What is required: Given the entries that follow, write out exactly the lines starting at the one containing "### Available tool" and ending at the one containing "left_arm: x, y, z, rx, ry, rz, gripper", both ends included, and only those.

Collected data

------------------------------

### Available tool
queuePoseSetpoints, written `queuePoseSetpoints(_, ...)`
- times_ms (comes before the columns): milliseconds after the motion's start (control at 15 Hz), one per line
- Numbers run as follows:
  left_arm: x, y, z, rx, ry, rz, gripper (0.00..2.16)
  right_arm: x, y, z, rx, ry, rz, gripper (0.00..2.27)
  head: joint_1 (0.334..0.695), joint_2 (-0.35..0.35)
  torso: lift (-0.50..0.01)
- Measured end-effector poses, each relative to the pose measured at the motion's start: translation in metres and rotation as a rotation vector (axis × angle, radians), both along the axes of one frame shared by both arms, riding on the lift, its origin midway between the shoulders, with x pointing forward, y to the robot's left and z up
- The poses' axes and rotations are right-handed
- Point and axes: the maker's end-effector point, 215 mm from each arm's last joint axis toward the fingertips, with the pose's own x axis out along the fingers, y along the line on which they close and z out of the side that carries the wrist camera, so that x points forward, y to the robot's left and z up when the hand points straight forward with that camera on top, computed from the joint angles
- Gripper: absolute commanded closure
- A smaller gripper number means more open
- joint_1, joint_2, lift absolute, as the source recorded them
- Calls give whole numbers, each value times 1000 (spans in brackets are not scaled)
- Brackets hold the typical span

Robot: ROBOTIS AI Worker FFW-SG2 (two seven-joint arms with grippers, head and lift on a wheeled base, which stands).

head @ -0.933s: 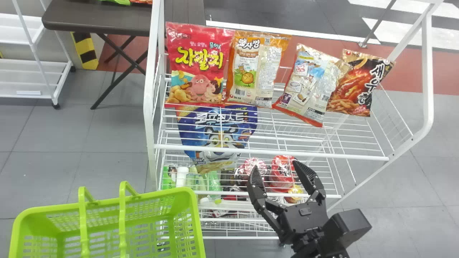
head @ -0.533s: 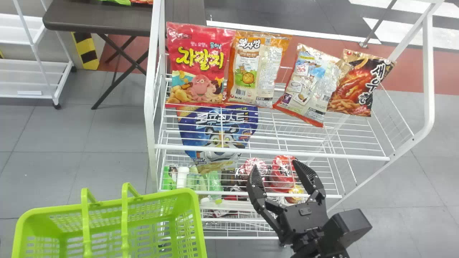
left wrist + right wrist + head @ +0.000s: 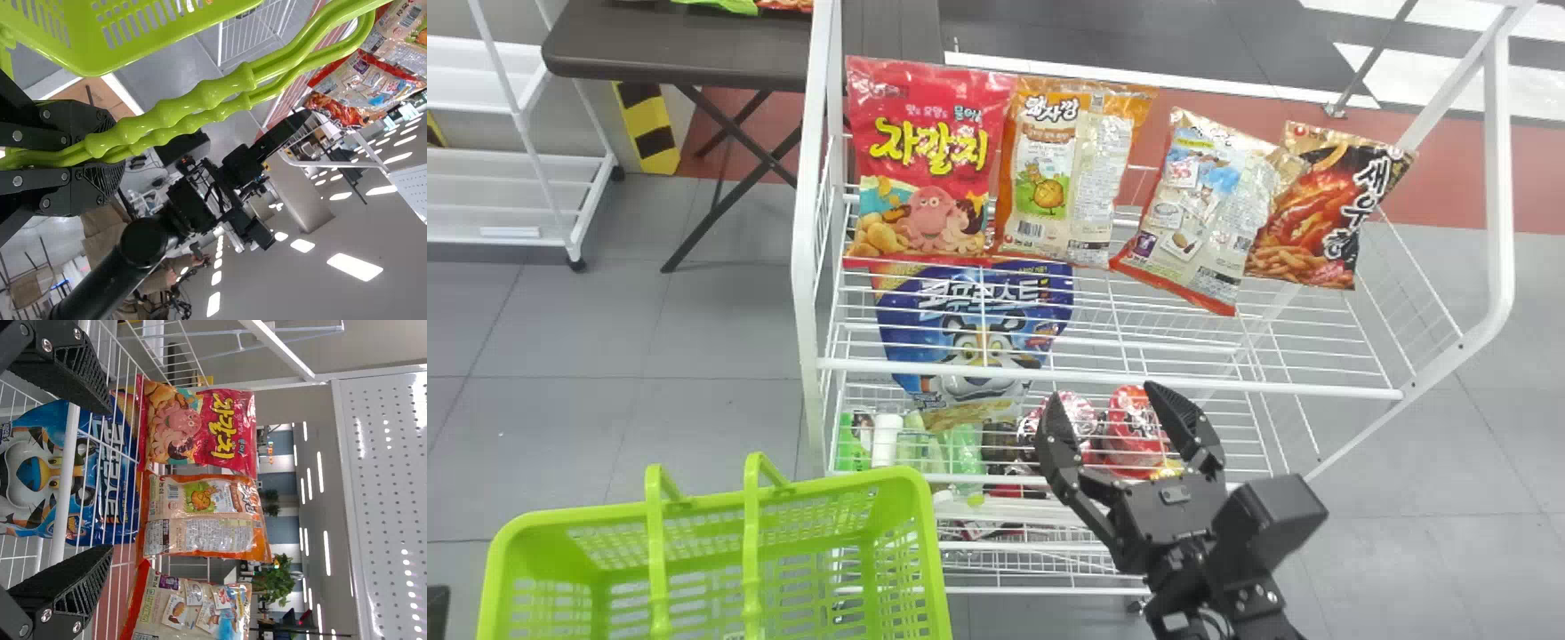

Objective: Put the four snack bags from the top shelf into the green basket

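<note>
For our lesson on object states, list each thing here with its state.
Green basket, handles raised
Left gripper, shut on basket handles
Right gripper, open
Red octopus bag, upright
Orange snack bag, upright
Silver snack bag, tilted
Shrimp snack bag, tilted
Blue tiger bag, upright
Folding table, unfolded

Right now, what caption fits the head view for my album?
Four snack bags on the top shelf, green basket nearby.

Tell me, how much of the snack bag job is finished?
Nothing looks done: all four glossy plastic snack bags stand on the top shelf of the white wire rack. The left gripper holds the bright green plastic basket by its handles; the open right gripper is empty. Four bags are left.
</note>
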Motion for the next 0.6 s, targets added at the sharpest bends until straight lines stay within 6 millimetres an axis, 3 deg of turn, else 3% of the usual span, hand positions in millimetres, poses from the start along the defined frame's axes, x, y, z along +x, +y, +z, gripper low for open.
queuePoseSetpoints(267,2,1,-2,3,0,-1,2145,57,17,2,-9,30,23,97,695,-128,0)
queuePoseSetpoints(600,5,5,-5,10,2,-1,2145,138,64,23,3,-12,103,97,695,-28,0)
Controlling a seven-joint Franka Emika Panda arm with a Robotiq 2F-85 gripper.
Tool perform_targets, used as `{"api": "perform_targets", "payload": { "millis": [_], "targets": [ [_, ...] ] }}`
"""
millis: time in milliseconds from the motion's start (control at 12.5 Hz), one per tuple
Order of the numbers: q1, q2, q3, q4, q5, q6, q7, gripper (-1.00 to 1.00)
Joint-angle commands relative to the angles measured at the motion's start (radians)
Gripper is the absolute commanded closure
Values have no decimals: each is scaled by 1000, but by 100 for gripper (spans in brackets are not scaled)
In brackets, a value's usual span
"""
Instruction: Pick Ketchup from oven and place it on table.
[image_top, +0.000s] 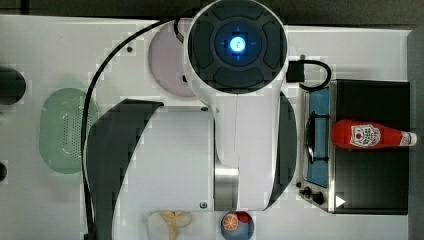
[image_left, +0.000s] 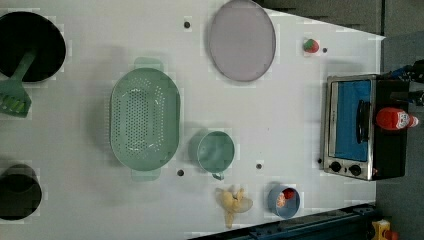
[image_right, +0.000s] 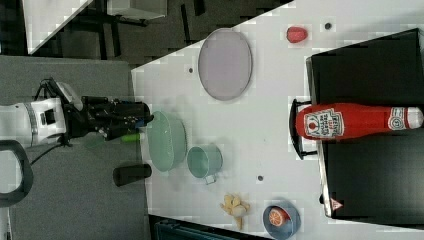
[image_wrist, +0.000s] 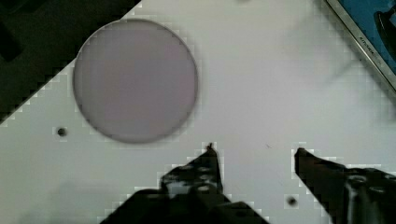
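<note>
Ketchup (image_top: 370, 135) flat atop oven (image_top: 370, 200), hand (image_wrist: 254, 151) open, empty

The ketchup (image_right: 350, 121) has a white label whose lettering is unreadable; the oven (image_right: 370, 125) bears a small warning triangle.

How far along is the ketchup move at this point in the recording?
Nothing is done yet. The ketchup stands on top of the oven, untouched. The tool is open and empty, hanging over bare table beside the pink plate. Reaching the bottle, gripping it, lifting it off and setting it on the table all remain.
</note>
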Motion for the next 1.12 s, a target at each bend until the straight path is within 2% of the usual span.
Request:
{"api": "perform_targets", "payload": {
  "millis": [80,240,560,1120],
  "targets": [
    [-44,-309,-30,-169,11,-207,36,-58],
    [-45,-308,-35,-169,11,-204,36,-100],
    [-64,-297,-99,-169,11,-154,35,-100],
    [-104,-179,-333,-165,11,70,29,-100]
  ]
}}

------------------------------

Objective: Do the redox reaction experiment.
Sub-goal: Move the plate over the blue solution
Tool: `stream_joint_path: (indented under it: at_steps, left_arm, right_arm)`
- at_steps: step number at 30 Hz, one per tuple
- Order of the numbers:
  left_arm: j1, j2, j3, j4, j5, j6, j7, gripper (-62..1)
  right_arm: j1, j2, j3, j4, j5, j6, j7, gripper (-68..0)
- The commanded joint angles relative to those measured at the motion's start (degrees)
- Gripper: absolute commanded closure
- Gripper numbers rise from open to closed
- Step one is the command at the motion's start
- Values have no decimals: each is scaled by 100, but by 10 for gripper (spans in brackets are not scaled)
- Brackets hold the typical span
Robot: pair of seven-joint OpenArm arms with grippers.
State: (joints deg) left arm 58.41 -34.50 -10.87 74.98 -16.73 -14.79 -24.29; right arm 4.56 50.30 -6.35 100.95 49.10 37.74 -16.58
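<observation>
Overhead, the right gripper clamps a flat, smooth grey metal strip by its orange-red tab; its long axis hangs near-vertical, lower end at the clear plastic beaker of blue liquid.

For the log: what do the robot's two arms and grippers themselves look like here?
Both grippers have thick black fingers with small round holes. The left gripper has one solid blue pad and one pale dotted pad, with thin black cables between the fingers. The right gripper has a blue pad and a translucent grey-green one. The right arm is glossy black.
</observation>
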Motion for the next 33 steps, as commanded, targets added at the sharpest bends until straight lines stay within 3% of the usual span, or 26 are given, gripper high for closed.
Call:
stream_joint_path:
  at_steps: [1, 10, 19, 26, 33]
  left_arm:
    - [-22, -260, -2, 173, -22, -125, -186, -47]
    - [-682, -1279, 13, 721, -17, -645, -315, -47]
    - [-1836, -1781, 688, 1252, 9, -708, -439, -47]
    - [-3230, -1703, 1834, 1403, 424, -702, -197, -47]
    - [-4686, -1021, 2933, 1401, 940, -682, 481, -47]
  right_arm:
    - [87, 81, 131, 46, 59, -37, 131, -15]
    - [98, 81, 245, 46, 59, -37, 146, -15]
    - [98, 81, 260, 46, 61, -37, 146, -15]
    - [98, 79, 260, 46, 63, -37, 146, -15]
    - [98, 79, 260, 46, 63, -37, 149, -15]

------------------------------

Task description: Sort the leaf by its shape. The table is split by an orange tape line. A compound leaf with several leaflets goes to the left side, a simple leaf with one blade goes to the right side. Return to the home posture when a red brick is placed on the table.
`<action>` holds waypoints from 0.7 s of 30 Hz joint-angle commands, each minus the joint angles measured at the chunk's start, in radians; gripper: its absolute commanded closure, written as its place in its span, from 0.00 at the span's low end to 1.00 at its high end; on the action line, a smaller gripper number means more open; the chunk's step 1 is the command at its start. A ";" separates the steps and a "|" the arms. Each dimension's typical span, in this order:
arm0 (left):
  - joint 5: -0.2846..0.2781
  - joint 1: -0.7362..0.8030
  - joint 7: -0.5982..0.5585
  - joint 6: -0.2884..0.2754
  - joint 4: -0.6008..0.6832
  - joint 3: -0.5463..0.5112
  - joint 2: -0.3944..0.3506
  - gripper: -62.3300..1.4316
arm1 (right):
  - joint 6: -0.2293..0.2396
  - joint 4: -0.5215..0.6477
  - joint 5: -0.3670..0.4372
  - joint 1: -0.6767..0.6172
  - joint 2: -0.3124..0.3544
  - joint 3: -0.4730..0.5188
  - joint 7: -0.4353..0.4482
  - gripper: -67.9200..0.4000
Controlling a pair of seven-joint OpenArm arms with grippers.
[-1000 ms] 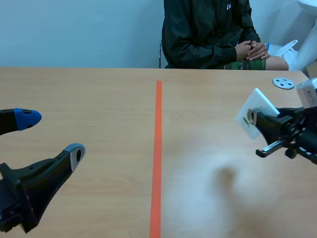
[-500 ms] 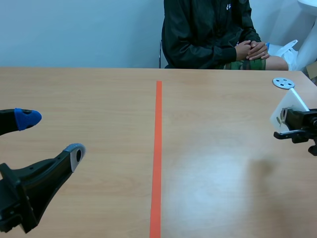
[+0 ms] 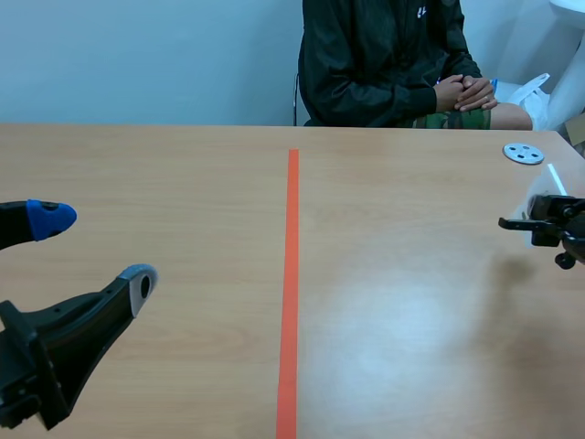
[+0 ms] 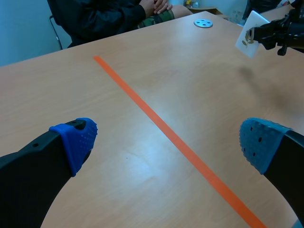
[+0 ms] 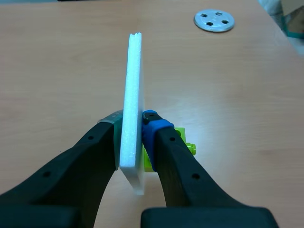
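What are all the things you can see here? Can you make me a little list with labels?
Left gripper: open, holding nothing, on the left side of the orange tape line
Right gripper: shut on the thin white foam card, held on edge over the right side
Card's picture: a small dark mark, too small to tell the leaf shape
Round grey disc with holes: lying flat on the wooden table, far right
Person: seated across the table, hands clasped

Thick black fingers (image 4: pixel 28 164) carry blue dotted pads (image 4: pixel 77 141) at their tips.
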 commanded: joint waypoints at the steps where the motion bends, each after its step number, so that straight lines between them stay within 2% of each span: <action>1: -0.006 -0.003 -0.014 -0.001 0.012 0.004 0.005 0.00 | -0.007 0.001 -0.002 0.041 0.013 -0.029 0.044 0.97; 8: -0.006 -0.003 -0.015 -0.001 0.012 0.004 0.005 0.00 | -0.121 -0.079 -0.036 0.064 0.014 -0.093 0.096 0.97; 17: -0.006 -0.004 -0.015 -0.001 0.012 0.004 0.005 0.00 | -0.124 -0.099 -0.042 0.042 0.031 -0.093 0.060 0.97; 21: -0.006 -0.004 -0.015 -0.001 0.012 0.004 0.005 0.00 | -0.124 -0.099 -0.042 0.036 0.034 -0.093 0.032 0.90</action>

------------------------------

Answer to this task:
### Available tool
queuePoseSetpoints, written `queuePoseSetpoints(_, ...)`
- times_ms (comes before the columns): milliseconds after the motion's start (control at 15 Hz), one per line
- Numbers run as follows:
  left_arm: x, y, z, rx, ry, rz, gripper (0.00..2.16)

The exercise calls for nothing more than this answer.